### YOUR ASSIGNMENT
Sort through the data and copy the lines holding the word "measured".

*** Opening of DATA LISTING ***

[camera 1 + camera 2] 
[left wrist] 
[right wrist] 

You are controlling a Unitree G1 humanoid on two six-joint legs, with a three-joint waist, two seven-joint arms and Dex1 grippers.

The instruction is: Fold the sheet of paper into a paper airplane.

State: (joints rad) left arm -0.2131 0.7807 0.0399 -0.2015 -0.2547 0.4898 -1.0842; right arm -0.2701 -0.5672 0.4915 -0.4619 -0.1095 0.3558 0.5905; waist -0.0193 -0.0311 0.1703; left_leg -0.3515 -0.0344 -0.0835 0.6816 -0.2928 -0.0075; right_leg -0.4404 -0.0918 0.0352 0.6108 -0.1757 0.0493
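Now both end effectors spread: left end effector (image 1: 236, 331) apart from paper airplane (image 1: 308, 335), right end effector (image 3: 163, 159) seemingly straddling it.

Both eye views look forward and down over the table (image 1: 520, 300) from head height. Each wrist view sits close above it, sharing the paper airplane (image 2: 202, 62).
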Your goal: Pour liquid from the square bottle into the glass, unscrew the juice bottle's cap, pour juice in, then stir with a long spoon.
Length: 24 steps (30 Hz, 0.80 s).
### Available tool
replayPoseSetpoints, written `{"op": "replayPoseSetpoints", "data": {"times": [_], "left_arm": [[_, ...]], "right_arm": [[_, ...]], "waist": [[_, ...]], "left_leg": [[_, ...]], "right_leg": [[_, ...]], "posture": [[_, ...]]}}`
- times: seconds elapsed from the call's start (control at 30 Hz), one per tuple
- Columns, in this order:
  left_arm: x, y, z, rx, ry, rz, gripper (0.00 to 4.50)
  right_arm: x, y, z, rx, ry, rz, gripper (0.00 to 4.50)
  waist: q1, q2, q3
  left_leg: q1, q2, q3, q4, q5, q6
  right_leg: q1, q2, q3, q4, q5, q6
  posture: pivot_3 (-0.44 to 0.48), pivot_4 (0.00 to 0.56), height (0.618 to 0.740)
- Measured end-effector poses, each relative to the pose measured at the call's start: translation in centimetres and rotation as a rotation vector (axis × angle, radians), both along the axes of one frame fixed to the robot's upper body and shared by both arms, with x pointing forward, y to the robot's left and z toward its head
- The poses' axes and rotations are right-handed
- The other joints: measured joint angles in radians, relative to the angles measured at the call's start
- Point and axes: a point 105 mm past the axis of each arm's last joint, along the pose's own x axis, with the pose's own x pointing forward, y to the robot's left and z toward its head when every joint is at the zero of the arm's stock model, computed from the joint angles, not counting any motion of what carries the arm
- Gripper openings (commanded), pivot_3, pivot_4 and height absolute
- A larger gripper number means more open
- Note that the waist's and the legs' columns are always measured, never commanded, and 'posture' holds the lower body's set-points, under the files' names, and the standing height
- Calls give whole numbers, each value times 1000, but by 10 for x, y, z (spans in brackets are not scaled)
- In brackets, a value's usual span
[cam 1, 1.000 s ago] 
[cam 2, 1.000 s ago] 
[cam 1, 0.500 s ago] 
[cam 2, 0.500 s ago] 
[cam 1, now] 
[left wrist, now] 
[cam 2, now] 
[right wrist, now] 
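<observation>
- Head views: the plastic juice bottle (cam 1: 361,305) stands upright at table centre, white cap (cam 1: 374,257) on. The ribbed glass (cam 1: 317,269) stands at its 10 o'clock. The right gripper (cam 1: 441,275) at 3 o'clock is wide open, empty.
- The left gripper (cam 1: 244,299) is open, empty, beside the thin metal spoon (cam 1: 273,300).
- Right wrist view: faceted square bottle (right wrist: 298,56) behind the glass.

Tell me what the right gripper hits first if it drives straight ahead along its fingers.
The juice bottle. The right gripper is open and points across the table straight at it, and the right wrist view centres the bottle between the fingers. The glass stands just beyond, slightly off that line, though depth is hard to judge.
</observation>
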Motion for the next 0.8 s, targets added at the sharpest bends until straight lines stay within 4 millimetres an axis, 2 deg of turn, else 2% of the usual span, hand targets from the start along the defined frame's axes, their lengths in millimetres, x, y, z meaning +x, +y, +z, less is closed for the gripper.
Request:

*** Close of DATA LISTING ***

### REPLY TO THE TASK
- Measured end-effector poses, each relative to the pose measured at the call's start: translation in centimetres and rotation as a rotation vector (axis × angle, radians), both along the axes of one frame fixed to the robot's upper body and shared by both arms, with x pointing forward, y to the robot's left and z toward its head
- The other joints: measured joint angles in radians, relative to the angles measured at the call's start
- Note that the waist's and the legs' columns are always measured, never commanded, and 'posture' holds the lower body's set-points, under the files' names, and the standing height

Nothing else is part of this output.